Switzerland is one of my favorite countries; I love being there! Their holiday celebrations start on the fourth Sunday before Christmas Eve. Because Advent calendars are a holiday tradition in Switzerland, you’ll find them everywhere. Children enjoy making their own calendars with 24 little windows; each will feature a Christmas scene.

Equally as important in Swiss tradition is the Advent Wreath. It’s made from a spruce garland and adorned with four candles. Each candle represents a Sunday in Advent.

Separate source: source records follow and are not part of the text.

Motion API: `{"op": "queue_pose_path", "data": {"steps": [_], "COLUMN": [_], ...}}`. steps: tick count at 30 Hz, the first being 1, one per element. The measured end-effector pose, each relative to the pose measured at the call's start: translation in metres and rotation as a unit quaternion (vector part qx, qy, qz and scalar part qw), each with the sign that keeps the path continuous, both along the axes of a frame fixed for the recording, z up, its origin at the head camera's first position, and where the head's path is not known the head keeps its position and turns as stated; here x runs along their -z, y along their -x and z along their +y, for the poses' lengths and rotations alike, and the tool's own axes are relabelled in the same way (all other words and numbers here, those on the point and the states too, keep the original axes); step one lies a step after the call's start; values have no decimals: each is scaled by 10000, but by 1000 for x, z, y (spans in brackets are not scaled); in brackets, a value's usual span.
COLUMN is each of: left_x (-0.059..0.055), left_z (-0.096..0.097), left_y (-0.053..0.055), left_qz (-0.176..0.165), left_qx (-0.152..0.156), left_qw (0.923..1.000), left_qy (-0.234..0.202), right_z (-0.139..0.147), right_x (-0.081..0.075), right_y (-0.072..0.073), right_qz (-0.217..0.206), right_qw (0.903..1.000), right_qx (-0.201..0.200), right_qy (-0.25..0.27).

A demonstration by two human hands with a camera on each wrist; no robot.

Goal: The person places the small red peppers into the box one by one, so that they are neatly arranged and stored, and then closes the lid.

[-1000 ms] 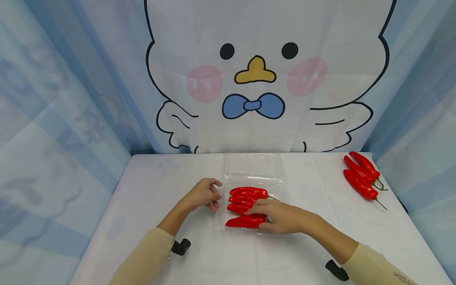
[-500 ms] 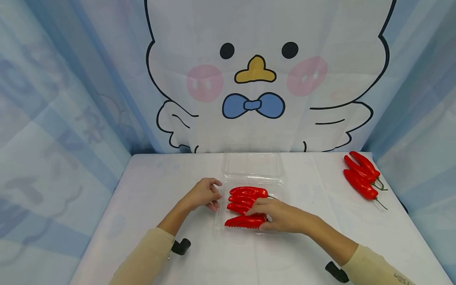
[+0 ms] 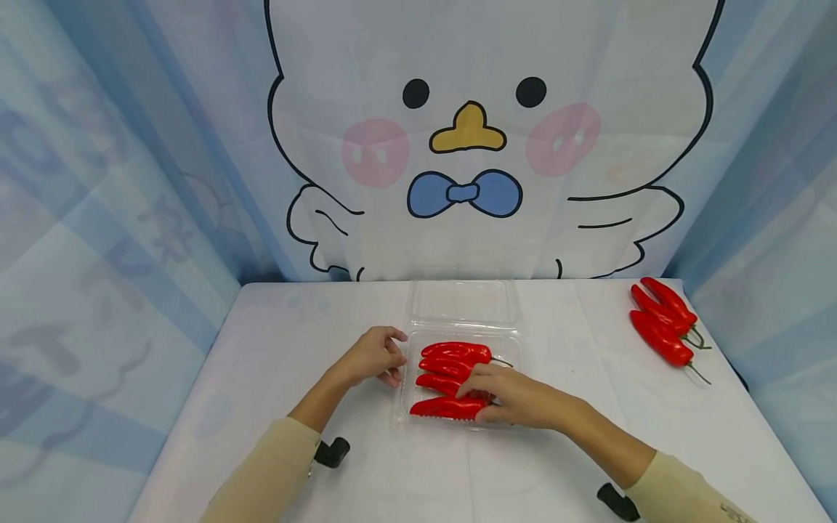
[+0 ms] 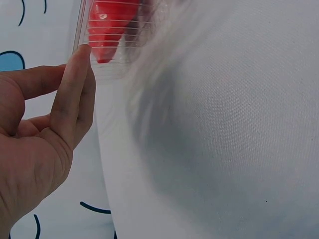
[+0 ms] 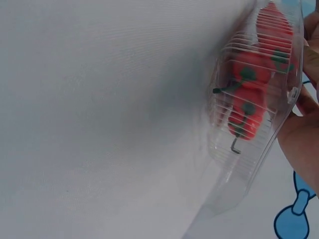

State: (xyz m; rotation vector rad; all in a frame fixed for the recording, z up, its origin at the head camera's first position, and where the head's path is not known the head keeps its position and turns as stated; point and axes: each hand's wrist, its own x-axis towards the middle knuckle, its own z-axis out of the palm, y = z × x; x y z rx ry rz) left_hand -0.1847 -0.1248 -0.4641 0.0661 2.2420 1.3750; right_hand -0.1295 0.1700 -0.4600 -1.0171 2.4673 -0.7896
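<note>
A clear plastic clamshell box (image 3: pixel 404 407) lies on the table with its lid (image 3: pixel 464 301) folded back. Several red chili peppers (image 3: pixel 454 352) lie side by side in it, stems to the right. My right hand (image 3: pixel 516 396) reaches over the box's right side and grips the stem end of the nearest chili pepper (image 3: pixel 445 407). In the right wrist view, green stems show through the ribbed wall, and most of the right hand's fingers are hidden. My left hand (image 3: pixel 373 356) rests at the box's left rim, fingertips touching the wall in the left wrist view, holding nothing.
Three more red chili peppers (image 3: pixel 662 338) lie at the table's back right corner. A white cloth covers the table (image 3: pixel 575 465). Behind it hangs a curtain (image 3: pixel 471 247) with a cartoon bird, and blue curtains (image 3: pixel 98 254) flank both sides.
The nearest chili pepper has shifted slightly to the left and away from me in the box. My right fingers have moved a little with it. The left hand stays put.
</note>
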Motion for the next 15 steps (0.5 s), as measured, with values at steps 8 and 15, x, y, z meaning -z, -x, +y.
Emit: {"op": "queue_pose_path", "data": {"steps": [8, 15], "left_x": [-1, 0], "left_z": [0, 0], "left_y": [0, -1], "left_qz": [13, 4], "left_qx": [15, 37], "left_qw": [10000, 10000], "left_qy": [34, 33], "right_z": [2, 3], "right_x": [3, 3], "right_y": [0, 0], "right_qz": [-1, 9], "right_qw": [10000, 10000], "right_qx": [-9, -48], "right_qy": [59, 41]}}
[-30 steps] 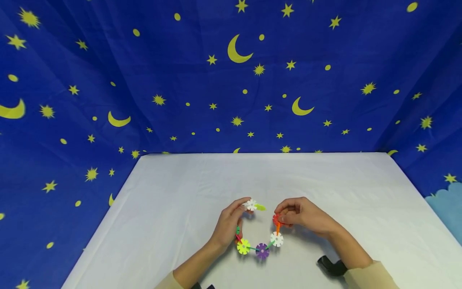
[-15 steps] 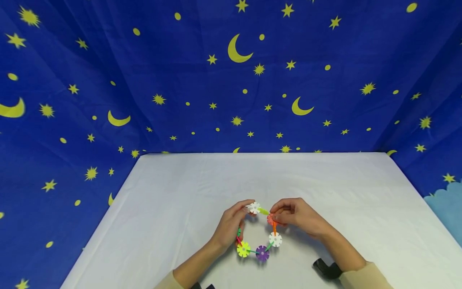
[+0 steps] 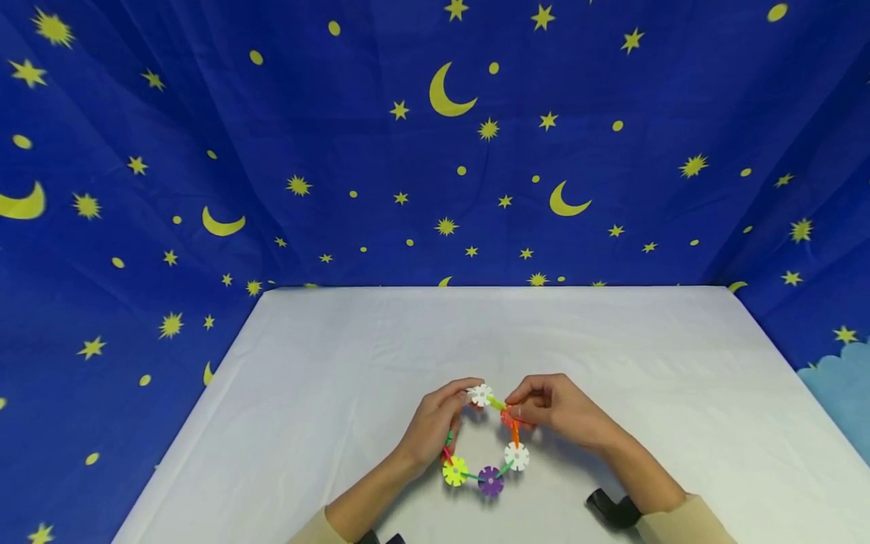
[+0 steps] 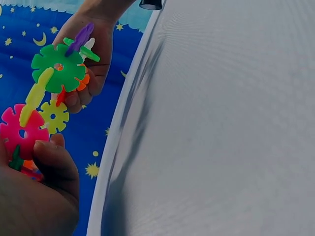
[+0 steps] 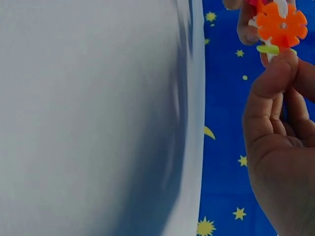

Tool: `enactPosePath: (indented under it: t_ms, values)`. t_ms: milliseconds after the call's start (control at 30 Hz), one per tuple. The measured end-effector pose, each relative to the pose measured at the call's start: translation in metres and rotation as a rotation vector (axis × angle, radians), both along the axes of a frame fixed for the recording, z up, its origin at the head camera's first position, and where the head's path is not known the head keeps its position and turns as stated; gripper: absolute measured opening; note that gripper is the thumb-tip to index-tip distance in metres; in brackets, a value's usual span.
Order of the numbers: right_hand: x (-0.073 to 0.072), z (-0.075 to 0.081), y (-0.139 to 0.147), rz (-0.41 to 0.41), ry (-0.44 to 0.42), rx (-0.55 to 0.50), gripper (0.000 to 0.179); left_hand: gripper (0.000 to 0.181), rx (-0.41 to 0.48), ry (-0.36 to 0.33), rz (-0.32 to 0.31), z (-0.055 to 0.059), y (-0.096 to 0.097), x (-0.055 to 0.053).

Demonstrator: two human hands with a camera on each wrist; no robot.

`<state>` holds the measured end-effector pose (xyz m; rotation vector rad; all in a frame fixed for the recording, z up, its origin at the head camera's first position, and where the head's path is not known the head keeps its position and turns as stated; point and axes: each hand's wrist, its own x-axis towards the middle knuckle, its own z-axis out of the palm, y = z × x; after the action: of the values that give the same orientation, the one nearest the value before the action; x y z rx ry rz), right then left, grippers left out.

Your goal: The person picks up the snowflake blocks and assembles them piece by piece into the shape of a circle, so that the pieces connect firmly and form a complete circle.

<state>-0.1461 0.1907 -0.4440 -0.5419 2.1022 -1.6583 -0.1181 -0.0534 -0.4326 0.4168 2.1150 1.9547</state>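
Slotted plastic snowflake discs, linked edge to edge, curve round into a ring between the two hands. My left hand (image 3: 427, 428) grips its left side, by a white disc (image 3: 481, 395) at the top; in the left wrist view the thumb presses near a pink disc (image 4: 23, 129). On the other side, my right hand (image 3: 567, 412) pinches a red-orange disc (image 3: 507, 418) between thumb and fingertips. A yellow-green disc (image 3: 496, 403), seen edge-on, reaches from the white one to the red-orange one. Yellow (image 3: 455, 471), purple (image 3: 491, 481) and white discs (image 3: 516, 456) form the near side.
A white-covered table (image 3: 381, 332) lies beneath the hands. Blue cloth (image 3: 340, 151) with yellow stars and moons surrounds it at the back and sides. A black wrist-mounted device (image 3: 612, 508) sits beside the right forearm.
My right hand has moved left with the red-orange disc, bringing it up to the yellow-green disc, so the gap at the ring's top right has closed. The left hand has barely shifted.
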Motion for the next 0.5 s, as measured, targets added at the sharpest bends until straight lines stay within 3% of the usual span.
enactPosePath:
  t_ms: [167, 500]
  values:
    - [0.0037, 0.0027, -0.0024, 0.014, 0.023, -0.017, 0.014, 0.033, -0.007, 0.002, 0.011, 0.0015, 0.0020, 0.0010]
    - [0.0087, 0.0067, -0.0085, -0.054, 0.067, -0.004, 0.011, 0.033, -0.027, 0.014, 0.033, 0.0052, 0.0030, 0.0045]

Their Christmas trees are traditionally set up on Christmas Eve and decorated by the whole family. On the 24th, they also have a lavish and tasty meal, after which they sing hymns around the Christmas tree. Another tradition is going to midnight Mass and returning home to have their famous Swiss hot chocolate and ‘ringli’, which are huge decadent doughnuts. Children also hang their a shoe or boot above the fireplace for St. Nick to place candy, nuts and oranges.


Scotland XmasChristmas was banned in Scotland for nearly 400 years because it was seen as supporting Romanism. But, in 1958, Christmas Day was declared a public holiday. Even today, though, Christmas is a deemed a toned-down celebration. But that being said, prior to Halloween, gift shops will start showcasing holiday gift ideas. Small towns will set up and decorate trees is streams of bright lights. In the days leading up to Christmas, these lights are broken one by one by children, until there’s only one light left on top Christmas Eve.

The kids will write a letter to Santa Claus sharing all their desires, and it’s mailed off to Lapland. Children also enjoy making decorative Advent calendars, with festive little pictures behind each door. Hoping for lots of gifts, children will hang stockings on the ends of their beds. Traditional foods include plum pudding, black buns, sun cakes, bannock cakes, salmon, mince pies, fruit cake, and yule logs.


Christmas in Norway

In Norway, they say ‘God Jul’ or ‘Gledelig Jul’, which means Happy or Merry Christmas. They have several traditions; one is that presents are exchanged on Christmas Eve by Julenissen (Santa) or small gnomes called Nisse. Another tradition starts on Christmas Eve, where they light a candle each night until New Year’s Day. A favorite custom is children dressing up as characters from the Christmas Story and goes out caroling from house to house.

A traditional tree decoration is darling little baskets called Julekurver, which is made in the shape of a heart. It’s rumored that in the 1860s, Hans Christen Andersen just may have invented them. Traditional foods are Norwegian Hole Cake, rice porridge, Julekake, which is loaded with candied peel, raisins, and cardamon. Their main Christmas meal is usually pork or mutton served with cabbage and potatoes.

I thought it was heartwarming to read that every year Norway gives the UK a huge Christmas tree as a thank you for helping them during WWII. The tree stands in Trafalgar Square where it can be admired and remembered by all.


Christmas in Japan

In Japan, Christmas is not a religious holiday, so schools, malls, and businesses are open. But Christmas is still widely celebrated for its ambience and for spreading love, joy, and happiness. Christmas Eve is more of a couples night, where they spend time a romantic time together and exchange gifts.

Japan has two Christmas customs; the first is Daiku, which refers to Beethoven’s ninth symphony. It’s performed in many locations throughout Japan during December. The second custom is their Christmas Cake. It’s a must-have for Japanese holidays and their bakeries make them by the thousands. Japan decorates in Japanese style. What would Christmas be without a festive Godzilla? How about food? They’re favorite meal during Christmas, is none other than KFC!

Happy Holidays, where ever you live!